Some companies have an IT strategy which is designed to take into account future acquisitions and mergers, such as that adopted by the highly acquisitive Nations Bank in the US.

But such a strategy is far from the norm. In the latest mega-merger between Glaxo Wellcome and SmithKline Beecham, the programme is merge first, sort out the technology later.

While this view is understandable, it can cause problems. In the case of the Bank of Scotland's bid for NatWest, part of the NatWest defence is the claim that the Bank of Scotland does not have the appropriate IT infrastructure and capability to implement the acquisition.

Integration obviously has to take place between the systems while services continue to operate, something which takes considerable time and effort even in the presence of an appropriate architecture. So in some cases it helps to choose an acquisition target without too many IT incompatibilities.

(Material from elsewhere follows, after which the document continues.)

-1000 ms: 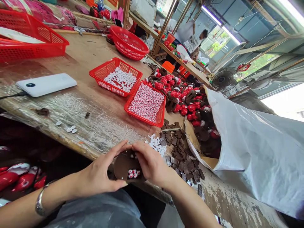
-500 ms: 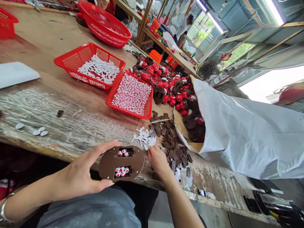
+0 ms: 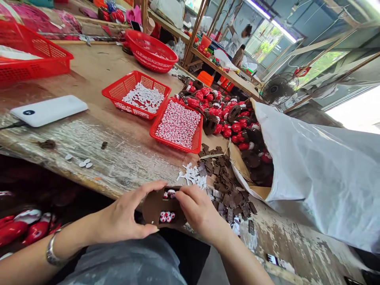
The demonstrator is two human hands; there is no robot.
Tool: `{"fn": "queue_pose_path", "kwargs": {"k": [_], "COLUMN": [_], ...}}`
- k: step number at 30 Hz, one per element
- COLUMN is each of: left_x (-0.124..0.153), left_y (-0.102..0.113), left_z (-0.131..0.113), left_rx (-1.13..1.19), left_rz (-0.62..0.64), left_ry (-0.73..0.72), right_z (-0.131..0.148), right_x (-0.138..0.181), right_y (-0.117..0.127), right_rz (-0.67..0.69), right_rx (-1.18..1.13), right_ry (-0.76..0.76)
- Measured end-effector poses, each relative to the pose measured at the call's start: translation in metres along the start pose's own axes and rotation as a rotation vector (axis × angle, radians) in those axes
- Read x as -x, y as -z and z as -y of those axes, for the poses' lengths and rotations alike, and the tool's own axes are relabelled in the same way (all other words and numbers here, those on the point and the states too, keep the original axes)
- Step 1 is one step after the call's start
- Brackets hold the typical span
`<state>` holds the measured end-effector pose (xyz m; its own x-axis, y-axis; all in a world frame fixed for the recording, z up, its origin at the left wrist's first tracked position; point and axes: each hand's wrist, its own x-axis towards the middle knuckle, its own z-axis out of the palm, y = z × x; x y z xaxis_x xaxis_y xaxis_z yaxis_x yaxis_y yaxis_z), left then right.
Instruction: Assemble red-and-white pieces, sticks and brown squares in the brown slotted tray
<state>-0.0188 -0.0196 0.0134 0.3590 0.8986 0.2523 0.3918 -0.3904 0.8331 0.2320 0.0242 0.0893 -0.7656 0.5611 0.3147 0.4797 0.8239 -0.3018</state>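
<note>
My left hand [image 3: 124, 213] grips a brown oval plastic plate [image 3: 154, 208] from below and at its side. The plate has recesses holding small red-and-white beads [image 3: 166, 216]. My right hand [image 3: 199, 208] sits over the plate's upper part, fingers closed against it, and hides what is at the fingertips. Just beyond that hand lies a small heap of white plastic pieces [image 3: 192, 176] beside a loose scatter of dark brown pieces [image 3: 226, 194]. A silver bangle [image 3: 51, 251] circles my left wrist.
Red baskets hold beads [image 3: 178, 124] and white pieces [image 3: 142, 97] on the worn wooden bench [image 3: 124, 154]. Beyond, red-and-brown parts [image 3: 221, 114] spill from a white sack [image 3: 314, 170]. A power bank [image 3: 49, 111] lies left; a person [image 3: 237, 43] stands far back.
My right hand has moved from the white pieces onto the brown plate. The plate now tilts, partly covered by both hands, and the view has swung slightly.
</note>
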Motion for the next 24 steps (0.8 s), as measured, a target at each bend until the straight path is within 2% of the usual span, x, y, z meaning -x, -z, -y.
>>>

For Glaxo Wellcome and SmithKline Beecham however we are back to the old approach. And it looks as if there will be some tricky problems to solve. At the technology level, the two companies have different choices in some key areas. Messaging and groupware is handled by Lotus Notes in SmithKline, while Glaxo is a Microsoft Exchange user. And similarly with the ERP solutions in the companies - Glaxo is primarily with SAP, while SmithKline is a J D Edwards user. Of course many large corporates have more than one ERP system, but to achieve fully integrated operations will require a lot of work.

Obviously we can see why companies have their mixed solutions, but, with the recent spate of high-profile mergers, it has become increasingly apparent that life would be much easier if everyone committed to open standards - and stopped allowing vendors to set their own standards to the detriment of the community at large.